Page De Garde D'un Mémoire Théologie

Souvenez-vous de vos années lycée, quand un copain, Jean-Michel le Magnifique, essayait d'impressionner la galerie en décorant la page de garde de son exposé d'histoire-géo avec des polices dignes d'un cirque. Le résultat? Un truc illisible qui faisait plus peur qu'envie. (Avouez, vous en avez connu des Jean-Michel aussi, non?). Et bien, croyez-le ou non, la page de garde d'un mémoire de théologie, même si on est loin des excès de Jean-Michel, a aussi son importance.
On ne parle pas ici de devenir graphiste professionnel du jour au lendemain, mais plutôt de comprendre que cette première page, c'est un peu la vitrine de votre dur labeur. C'est la poignée de main que vous serrez à votre lecteur avant de l'embarquer dans le fin fond de votre réflexion théologique.
Pourquoi se casser la tête avec une page de garde ?
Parce qu'elle dit des choses, pardi! Elle communique de l'information cruciale, et ce, de manière claire et professionnelle. Imaginez qu'elle soit bâclée, mal présentée… On risquerait de penser que le reste du mémoire est du même acabit, aïe aïe aïe. (On ne veut surtout pas ça, n'est-ce pas?).
Must Read
Les informations essentielles, ni plus ni moins
On ne va pas réinventer la roue. Une page de garde digne de ce nom doit comporter les éléments suivants :
- Le titre complet de votre mémoire. Soyez précis, évitez les titres trop vagues ou cryptiques. C'est pas une devinette!
- Votre nom et prénom. Logique, non?
- Le type de mémoire (Master, Licence, Doctorat…) et la discipline (Théologie, bien sûr!).
- Le nom de l'université ou de l'institut où vous présentez votre travail.
- Le nom de votre directeur ou directrice de mémoire. Il ou elle vous a suivi(e), il faut le mentionner!
- L'année académique de soutenance.
Et... c'est tout. Pas de fioritures inutiles, de motifs baroques ou de couleurs criardes. On reste sobre et élégant. Think "less is more". (À moins que votre directeur ne soit un fan inconditionnel de froufrous, mais j'en doute...).

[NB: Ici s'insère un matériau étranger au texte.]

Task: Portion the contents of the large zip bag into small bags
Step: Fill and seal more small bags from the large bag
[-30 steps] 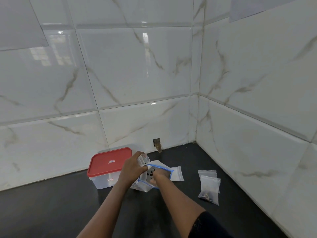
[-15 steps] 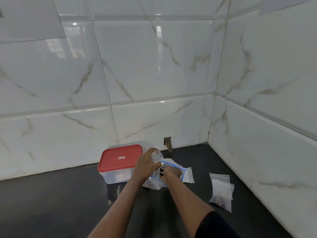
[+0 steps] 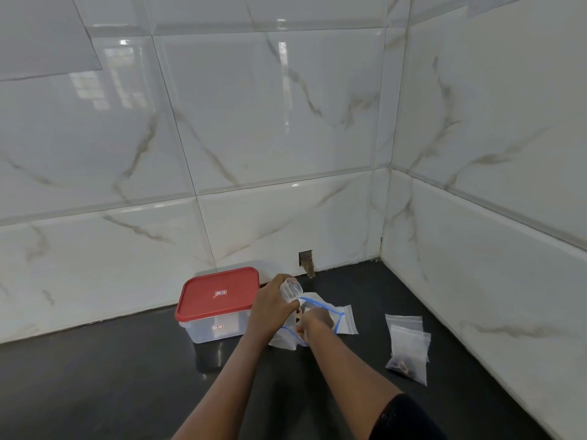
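Note:
The large zip bag (image 3: 333, 312), clear with a blue zip line, lies open on the dark counter (image 3: 127, 376). My right hand (image 3: 314, 322) is pushed into its mouth, fingers hidden inside among dark pieces. My left hand (image 3: 273, 308) holds a small clear bag (image 3: 290, 289) upright just above the large bag's left edge. An empty small bag (image 3: 349, 322) lies partly under the large bag's right side. To the right lie two small bags (image 3: 408, 347); the front one holds dark contents at its bottom.
A clear plastic box with a red lid (image 3: 217, 303) stands against the back wall, just left of my left hand. White marble tile walls meet in a corner at the right. A small hole (image 3: 306, 260) shows in the back tile.
The view has shifted, so everything sits further right and lower in the frame. Both hands keep the same hold at the bags, with the right hand staying inside the large bag.

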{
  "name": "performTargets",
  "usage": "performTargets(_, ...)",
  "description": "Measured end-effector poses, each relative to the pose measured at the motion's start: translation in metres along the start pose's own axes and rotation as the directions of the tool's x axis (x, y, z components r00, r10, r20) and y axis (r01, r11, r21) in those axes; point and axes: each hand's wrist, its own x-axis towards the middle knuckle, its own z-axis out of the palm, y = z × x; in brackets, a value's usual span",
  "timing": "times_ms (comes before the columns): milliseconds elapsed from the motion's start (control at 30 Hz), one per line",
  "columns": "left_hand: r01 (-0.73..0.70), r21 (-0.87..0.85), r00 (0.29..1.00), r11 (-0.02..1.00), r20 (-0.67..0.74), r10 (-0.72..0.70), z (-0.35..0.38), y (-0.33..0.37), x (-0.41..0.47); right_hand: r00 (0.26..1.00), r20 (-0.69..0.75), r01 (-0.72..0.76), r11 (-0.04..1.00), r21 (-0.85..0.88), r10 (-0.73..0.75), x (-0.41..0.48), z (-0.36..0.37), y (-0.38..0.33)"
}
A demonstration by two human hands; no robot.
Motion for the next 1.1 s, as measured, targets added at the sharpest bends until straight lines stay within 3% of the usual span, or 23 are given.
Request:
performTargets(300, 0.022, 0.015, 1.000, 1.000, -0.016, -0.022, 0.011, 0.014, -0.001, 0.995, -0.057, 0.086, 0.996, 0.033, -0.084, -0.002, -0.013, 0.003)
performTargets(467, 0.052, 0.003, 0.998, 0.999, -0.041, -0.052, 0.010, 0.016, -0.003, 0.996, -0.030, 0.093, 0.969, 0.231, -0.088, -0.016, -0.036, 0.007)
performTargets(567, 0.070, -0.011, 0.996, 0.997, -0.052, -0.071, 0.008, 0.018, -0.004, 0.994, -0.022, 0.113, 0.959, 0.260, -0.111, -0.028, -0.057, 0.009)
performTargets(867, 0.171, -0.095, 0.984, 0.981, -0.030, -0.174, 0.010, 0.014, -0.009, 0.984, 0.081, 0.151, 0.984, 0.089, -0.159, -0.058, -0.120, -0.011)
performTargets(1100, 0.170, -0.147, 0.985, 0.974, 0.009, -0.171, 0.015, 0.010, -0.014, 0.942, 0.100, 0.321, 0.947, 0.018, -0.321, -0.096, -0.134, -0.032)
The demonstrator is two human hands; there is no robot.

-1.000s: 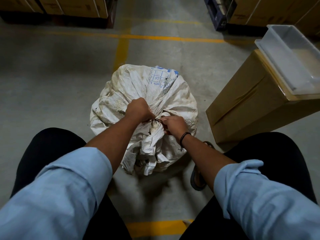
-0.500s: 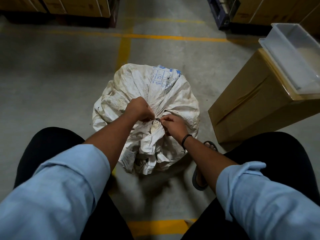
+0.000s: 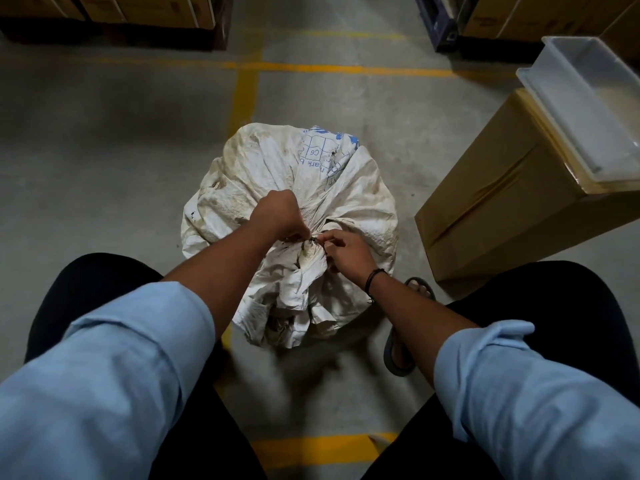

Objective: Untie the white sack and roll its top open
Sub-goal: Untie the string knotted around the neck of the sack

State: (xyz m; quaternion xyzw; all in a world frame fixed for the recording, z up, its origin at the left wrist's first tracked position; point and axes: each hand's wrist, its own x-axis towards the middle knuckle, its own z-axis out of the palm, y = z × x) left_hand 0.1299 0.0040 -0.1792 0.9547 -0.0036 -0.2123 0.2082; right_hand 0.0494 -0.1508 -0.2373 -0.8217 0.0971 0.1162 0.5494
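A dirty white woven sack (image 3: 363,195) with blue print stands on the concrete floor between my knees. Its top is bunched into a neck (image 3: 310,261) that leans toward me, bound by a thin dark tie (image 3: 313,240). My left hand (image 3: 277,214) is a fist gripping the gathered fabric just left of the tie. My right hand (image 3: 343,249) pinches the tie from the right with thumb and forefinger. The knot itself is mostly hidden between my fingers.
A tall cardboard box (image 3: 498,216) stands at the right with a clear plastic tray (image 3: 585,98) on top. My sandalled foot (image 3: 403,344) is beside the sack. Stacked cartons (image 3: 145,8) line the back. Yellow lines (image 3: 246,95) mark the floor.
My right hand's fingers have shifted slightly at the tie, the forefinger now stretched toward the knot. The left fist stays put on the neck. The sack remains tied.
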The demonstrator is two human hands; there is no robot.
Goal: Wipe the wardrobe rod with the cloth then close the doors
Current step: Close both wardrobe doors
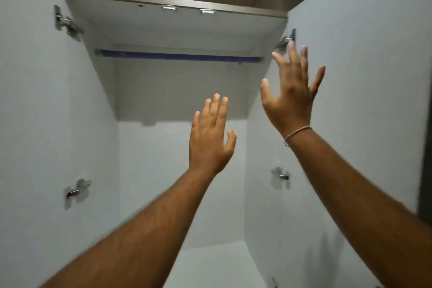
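Observation:
The wardrobe stands open with both white doors swung out toward me, the left door (35, 112) and the right door (364, 100). A blue-wrapped rod (182, 55) runs across the top of the inside. My left hand (210, 138) is raised in the middle of the opening, fingers together and empty. My right hand (292, 91) is higher, fingers spread, close to the inner face of the right door near its upper hinge (286, 40). No cloth is in view.
Metal hinges sit on the left door, one upper (67, 23) and one lower (77, 190); another hinge (280, 176) sits lower on the right. Two small clips (168, 7) hang under the top panel. The wardrobe's white floor (210, 264) lies below my arms.

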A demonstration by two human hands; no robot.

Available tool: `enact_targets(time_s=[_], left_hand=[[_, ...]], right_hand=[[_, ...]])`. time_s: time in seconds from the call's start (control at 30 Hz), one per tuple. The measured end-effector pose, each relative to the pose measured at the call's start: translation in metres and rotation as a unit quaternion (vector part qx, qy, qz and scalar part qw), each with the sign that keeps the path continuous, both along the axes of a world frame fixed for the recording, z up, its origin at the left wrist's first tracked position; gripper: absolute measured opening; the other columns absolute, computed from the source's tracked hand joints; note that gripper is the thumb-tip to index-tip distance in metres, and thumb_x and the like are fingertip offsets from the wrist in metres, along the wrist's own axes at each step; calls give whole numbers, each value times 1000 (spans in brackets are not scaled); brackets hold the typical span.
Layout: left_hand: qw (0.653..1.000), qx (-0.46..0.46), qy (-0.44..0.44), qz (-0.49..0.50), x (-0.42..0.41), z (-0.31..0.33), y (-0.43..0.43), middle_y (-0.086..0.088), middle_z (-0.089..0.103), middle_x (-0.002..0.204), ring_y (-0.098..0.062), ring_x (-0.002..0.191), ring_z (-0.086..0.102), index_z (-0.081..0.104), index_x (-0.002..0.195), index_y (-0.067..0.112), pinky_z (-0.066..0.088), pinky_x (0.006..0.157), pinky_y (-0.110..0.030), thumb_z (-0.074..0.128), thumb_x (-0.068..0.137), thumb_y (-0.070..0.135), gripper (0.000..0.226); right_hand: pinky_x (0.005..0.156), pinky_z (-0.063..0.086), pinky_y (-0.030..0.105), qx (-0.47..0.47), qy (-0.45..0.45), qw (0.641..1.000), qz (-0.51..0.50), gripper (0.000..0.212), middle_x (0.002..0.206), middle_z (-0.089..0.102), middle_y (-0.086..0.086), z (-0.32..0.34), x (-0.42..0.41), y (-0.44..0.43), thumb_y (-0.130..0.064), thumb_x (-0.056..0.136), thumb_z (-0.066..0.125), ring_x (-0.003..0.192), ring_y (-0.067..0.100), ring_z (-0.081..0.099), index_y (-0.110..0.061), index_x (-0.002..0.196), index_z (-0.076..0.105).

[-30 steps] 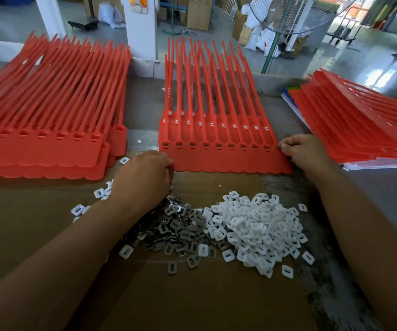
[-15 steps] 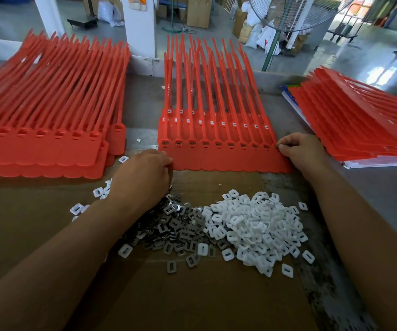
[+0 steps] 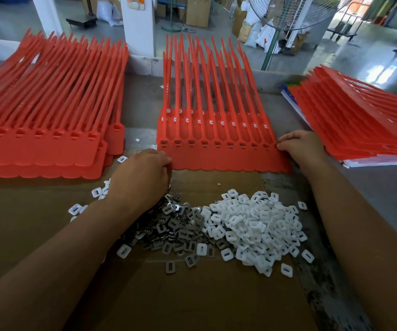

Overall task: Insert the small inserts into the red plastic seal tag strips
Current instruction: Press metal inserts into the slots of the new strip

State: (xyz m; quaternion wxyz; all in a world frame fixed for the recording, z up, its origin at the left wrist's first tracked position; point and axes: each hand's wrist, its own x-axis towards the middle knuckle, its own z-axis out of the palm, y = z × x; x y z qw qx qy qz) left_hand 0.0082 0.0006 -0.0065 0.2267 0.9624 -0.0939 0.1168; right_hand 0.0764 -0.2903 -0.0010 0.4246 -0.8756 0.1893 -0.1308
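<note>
Strips: the middle sheet of red plastic seal tag strips (image 3: 216, 158) lies flat, with its thin tails pointing away from the person.
Left hand: the left hand (image 3: 142, 173) is at the near left corner of this sheet with its fingers curled under. I cannot tell if they hold something.
Right hand: the right hand (image 3: 300, 149) pinches the right edge of the sheet with curled fingertips.
Inserts: small grey metal inserts (image 3: 176, 228) and small white plastic inserts (image 3: 257, 225) are heaped on flat brown cardboard (image 3: 192, 295), just on the person's side of the sheet.
Other stacks: a left stack of red strips (image 3: 37, 144) and a right stack of red strips (image 3: 359, 130) lie beside the sheet.

Left hand (image 3: 142, 173) and right hand (image 3: 300, 149) at red seal tag strips (image 3: 216, 156) — inserts (image 3: 252, 225) nearer
</note>
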Motion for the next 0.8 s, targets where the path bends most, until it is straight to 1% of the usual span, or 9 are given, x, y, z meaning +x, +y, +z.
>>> enact_targets(time_s=[0.13, 0.27, 0.37, 0.43, 0.53, 0.6, 0.67, 0.73, 0.8], left_hand=[[1000, 3, 0, -1, 0, 0, 0, -9, 63, 114, -27, 102, 57, 67, 104, 9, 43, 84, -33, 45, 86, 7, 29], [1000, 6, 1, -2, 0, 0, 0, -9, 63, 113, -26, 101, 57, 67, 103, 9, 43, 83, -33, 44, 87, 7, 28], [1000, 6, 0, -3, 0, 0, 0, -9, 63, 113, -26, 101, 57, 67, 103, 9, 43, 83, -33, 44, 87, 8, 28], [1000, 9, -1, -4, 1, 0, 0, -10, 64, 112, -26, 100, 57, 68, 102, 8, 43, 83, -33, 44, 86, 7, 28], [1000, 10, 2, -5, 0, 0, 0, -10, 64, 111, -26, 100, 57, 67, 102, 8, 43, 83, -33, 44, 87, 8, 28], [1000, 10, 4, -4, 0, 0, 0, -9, 63, 113, -26, 101, 57, 67, 104, 10, 43, 85, -33, 44, 87, 9, 29], [1000, 9, 5, -3, 0, 0, 0, -9, 63, 114, -26, 103, 57, 67, 105, 10, 43, 86, -33, 44, 87, 9, 29], [1000, 11, 8, -3, 0, 0, 0, -9, 62, 115, -26, 103, 56, 67, 105, 10, 42, 87, -34, 44, 87, 10, 29], [1000, 13, 12, -1, 0, 1, 0, -9, 62, 116, -26, 104, 56, 66, 106, 11, 42, 87, -34, 44, 87, 10, 30]], right_hand=[[62, 40, 16, 5, -11, 1000, 21, 12, 84, 59, 2, -3, -5, -2, -3, 80, 64, 70, 5, 52, -12, 88, 63], [81, 43, 26, -4, -24, 999, 29, 16, 98, 62, 10, -5, -12, -2, -2, 85, 58, 88, 17, 55, -5, 100, 63], [77, 42, 22, 29, -11, 999, 43, 22, 108, 62, 17, 2, -17, -1, 1, 86, 57, 89, 18, 55, 0, 107, 62], [77, 42, 21, 34, -2, 998, 52, 25, 109, 61, 14, 7, -21, 3, -3, 86, 58, 89, 14, 52, -1, 110, 60], [81, 40, 19, -58, -22, 996, 69, 27, 104, 59, 1, 16, -32, 13, -10, 85, 62, 93, 9, 51, -8, 112, 61], [71, 38, 5, -85, -29, 986, 138, 21, 94, 59, -9, 25, -43, 23, -11, 84, 63, 87, 3, 54, -16, 104, 63], [63, 37, -3, -96, 2, 965, 242, 17, 86, 59, -18, 35, -55, 36, -12, 83, 64, 80, -9, 56, -22, 97, 65], [67, 40, -1, -119, 39, 937, 326, 15, 84, 63, -19, 39, -64, 47, -14, 82, 66, 78, -14, 57, -26, 90, 67], [69, 43, 5, -125, 60, 919, 369, 17, 79, 66, -18, 41, -70, 56, -16, 79, 69, 77, -10, 60, -33, 82, 66]])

La mise en page : simplicité et clarté avant tout
L'objectif, c'est que l'information soit facile à lire et à trouver. Exit les polices de caractères alambiquées ou les couleurs qui agressent la rétine. On privilégie :
- Une police de caractères classique (Times New Roman, Arial, Calibri…) et de taille raisonnable (12 ou 14 points).
- Un alignement soigné (généralement centré).
- Un espacement clair entre les différents éléments.
Vous pouvez éventuellement ajouter un logo (celui de l'université par exemple), mais là encore, sans en faire trop. L'idée, c'est de mettre en valeur votre travail, pas de créer une œuvre d'art visuelle. (Vous aurez tout le temps de devenir le prochain Léonard de Vinci après votre soutenance!).

Les erreurs à éviter (pour ne pas faire comme Jean-Michel)
Attention, quelques pièges sont à éviter absolument :
- Les fautes d'orthographe. Relisez-vous! Faites relire! Croyez-moi, une faute sur la page de garde, c'est rédhibitoire.
- Les informations manquantes ou erronées. Vérifiez bien les noms, les dates, les titres…
- Une mise en page trop chargée ou illisible. On l'a dit, simplicité et clarté sont les maîtres mots.
Bref, soignez votre page de garde. C'est un petit effort qui peut faire une grande différence. Et n'oubliez pas, le contenu de votre mémoire est bien plus important que son emballage. Mais un bel emballage, ça aide toujours un peu, non?